* Exercise data:
_ _ _ _ _
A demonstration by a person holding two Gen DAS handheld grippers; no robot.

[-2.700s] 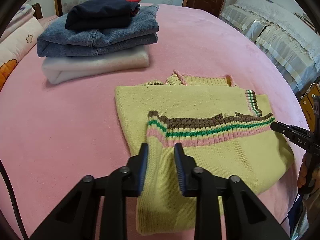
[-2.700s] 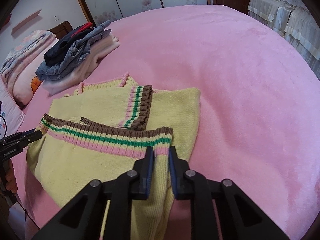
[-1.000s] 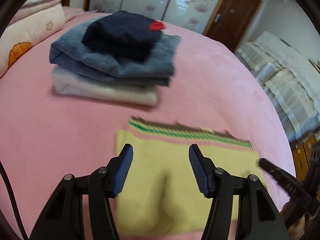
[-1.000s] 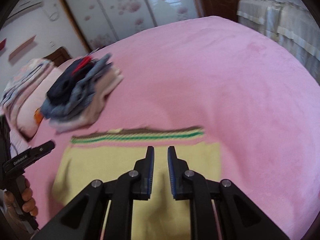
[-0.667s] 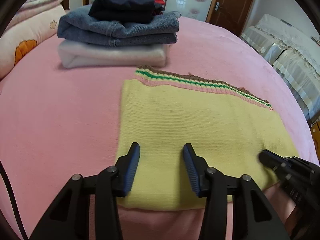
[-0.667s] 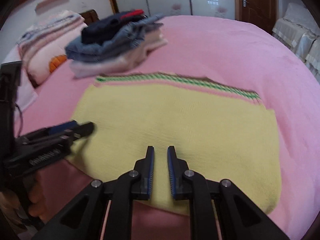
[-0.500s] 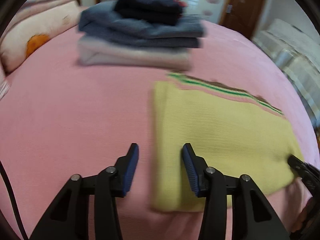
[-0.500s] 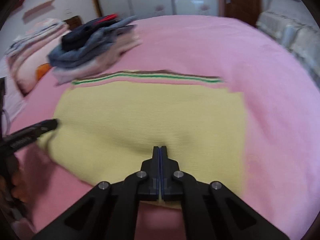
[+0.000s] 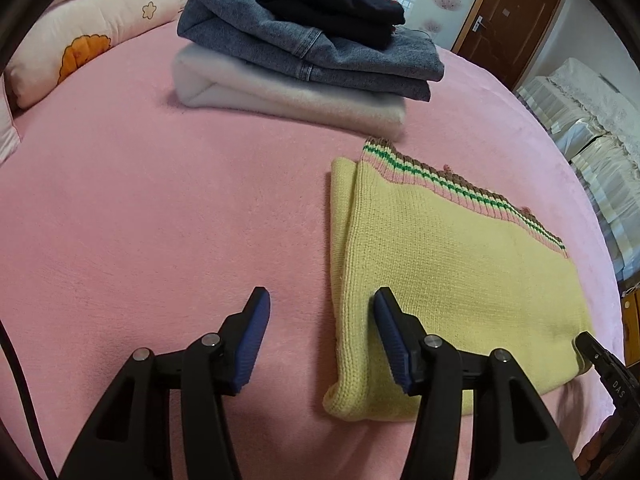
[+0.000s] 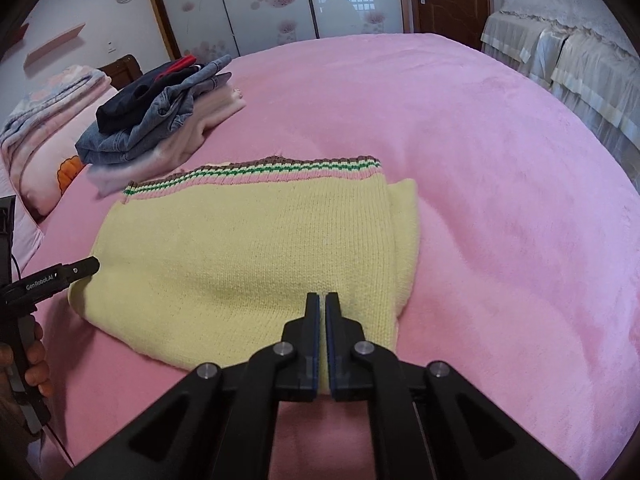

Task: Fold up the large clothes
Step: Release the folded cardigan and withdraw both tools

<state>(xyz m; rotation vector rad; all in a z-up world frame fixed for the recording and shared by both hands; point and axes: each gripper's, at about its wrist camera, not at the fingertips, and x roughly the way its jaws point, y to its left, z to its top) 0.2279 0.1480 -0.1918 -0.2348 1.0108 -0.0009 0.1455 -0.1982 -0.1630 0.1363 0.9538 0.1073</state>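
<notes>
A folded yellow knit sweater with a striped pink, green and brown hem lies flat on the pink bed; it also shows in the right wrist view. My left gripper is open and empty, its jaws straddling the sweater's left edge. My right gripper has its jaws nearly closed over the sweater's near edge; whether cloth is pinched between them is hidden. The right gripper's tip shows at the sweater's far right corner in the left wrist view.
A stack of folded clothes, white, denim and dark navy, sits behind the sweater, also seen in the right wrist view. Pillows and quilts lie at the left. The pink bedspread stretches wide to the right. A second bed stands beyond.
The sweater's lower half has been folded up over the striped hem and sleeves. My left gripper opened and shifted left to the sweater's edge. My right gripper closed at the near edge.
</notes>
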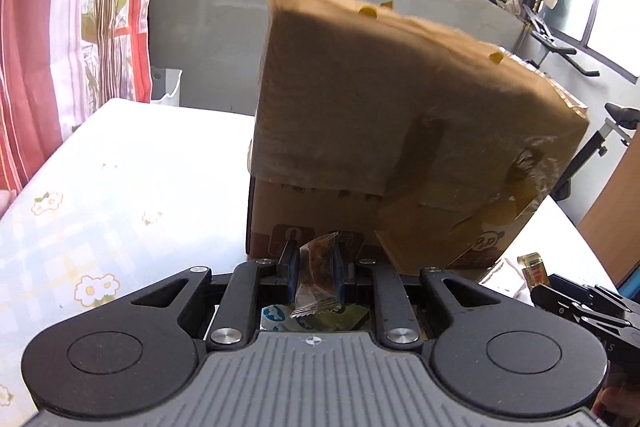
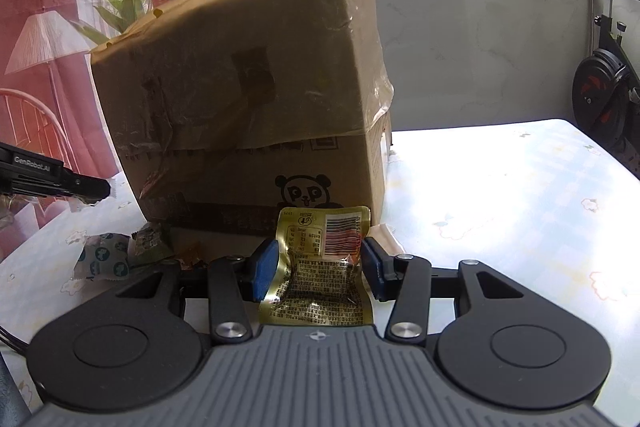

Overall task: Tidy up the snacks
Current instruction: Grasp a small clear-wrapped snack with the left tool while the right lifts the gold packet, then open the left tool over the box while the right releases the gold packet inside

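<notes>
My left gripper (image 1: 316,259) is shut on a clear-wrapped brown snack (image 1: 316,275) and holds it upright just in front of the tall cardboard box (image 1: 400,131). My right gripper (image 2: 320,259) is shut on a gold snack packet (image 2: 320,267) with a barcode, also close to the box (image 2: 248,99). The right gripper and its gold packet (image 1: 534,267) show at the right edge of the left wrist view. The left gripper's tip (image 2: 80,187) shows at the left of the right wrist view. Loose wrapped snacks (image 2: 116,259) lie on the table by the box's base.
The table (image 1: 120,187) wears a pale floral cloth and stretches left of the box; it also stretches right (image 2: 520,207). A grey wall and windows stand behind. A red curtain and plant (image 1: 104,7) are at the left, an exercise bike (image 2: 600,87) at the right.
</notes>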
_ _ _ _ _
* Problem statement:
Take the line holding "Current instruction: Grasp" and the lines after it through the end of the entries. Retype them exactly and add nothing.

* Response:
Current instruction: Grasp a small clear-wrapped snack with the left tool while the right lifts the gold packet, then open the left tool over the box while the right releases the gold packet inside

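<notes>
My left gripper (image 1: 316,259) is shut on a clear-wrapped brown snack (image 1: 316,275) and holds it upright just in front of the tall cardboard box (image 1: 400,131). My right gripper (image 2: 320,259) is shut on a gold snack packet (image 2: 320,267) with a barcode, also close to the box (image 2: 248,99). The right gripper and its gold packet (image 1: 534,267) show at the right edge of the left wrist view. The left gripper's tip (image 2: 80,187) shows at the left of the right wrist view. Loose wrapped snacks (image 2: 116,259) lie on the table by the box's base.
The table (image 1: 120,187) wears a pale floral cloth and stretches left of the box; it also stretches right (image 2: 520,207). A grey wall and windows stand behind. A red curtain and plant (image 1: 104,7) are at the left, an exercise bike (image 2: 600,87) at the right.
</notes>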

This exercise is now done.